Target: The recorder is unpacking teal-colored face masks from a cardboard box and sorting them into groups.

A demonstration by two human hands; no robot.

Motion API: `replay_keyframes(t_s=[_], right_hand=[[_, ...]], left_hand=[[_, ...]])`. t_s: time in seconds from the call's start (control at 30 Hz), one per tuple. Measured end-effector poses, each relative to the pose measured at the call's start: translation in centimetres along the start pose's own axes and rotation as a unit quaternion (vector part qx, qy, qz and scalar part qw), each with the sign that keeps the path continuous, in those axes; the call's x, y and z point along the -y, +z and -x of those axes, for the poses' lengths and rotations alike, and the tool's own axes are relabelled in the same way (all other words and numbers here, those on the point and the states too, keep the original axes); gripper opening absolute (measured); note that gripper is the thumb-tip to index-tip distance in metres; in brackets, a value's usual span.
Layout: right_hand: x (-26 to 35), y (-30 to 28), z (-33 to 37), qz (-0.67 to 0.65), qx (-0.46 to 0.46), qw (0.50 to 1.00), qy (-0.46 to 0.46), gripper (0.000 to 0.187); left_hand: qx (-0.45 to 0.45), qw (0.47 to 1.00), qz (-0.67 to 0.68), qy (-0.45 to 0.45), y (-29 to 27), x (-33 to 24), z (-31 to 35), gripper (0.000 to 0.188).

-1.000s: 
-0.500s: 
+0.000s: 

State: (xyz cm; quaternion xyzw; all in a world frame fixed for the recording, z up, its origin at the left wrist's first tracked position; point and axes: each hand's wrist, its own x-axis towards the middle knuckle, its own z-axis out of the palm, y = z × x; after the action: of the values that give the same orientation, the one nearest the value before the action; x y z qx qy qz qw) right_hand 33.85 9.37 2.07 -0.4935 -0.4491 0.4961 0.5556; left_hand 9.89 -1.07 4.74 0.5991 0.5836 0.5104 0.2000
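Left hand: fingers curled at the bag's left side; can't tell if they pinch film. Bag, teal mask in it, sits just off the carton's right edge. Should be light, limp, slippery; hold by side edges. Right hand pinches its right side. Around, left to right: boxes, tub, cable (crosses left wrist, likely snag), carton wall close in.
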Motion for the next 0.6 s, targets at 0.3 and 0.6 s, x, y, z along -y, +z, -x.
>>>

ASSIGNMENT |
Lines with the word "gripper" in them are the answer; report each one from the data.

RESPONSE |
Motion API: `replay_keyframes(t_s=[_], right_hand=[[_, ...]], left_hand=[[_, ...]])`. t_s: time in seconds from the call's start (control at 30 Hz), one per tuple. Measured end-effector poses, each relative to the pose measured at the call's start: translation in centimetres along the start pose's own axes and rotation as a unit quaternion (vector part qx, qy, qz and scalar part qw), each with the sign that keeps the path continuous, in those axes; the call's x, y and z point along the -y, +z and -x of those axes, for the poses' lengths and rotations alike, and the tool's own axes are relabelled in the same way (all other words and numbers here, those on the point and the states too, keep the original axes); gripper opening absolute (measured); note that gripper is the thumb-tip to index-tip distance in metres; in brackets, a value's usual span.
Layout: right_hand: x (-26 to 35), y (-30 to 28), z (-33 to 37), qz (-0.67 to 0.65), qx (-0.46 to 0.46), qw (0.50 to 1.00), qy (-0.46 to 0.46), gripper (0.000 to 0.187); left_hand: qx (-0.45 to 0.45), qw (0.47 to 1.00), qz (-0.67 to 0.68), qy (-0.45 to 0.45), y (-29 to 27), x (-33 to 24), z (-31 to 35), gripper (0.000 to 0.188).

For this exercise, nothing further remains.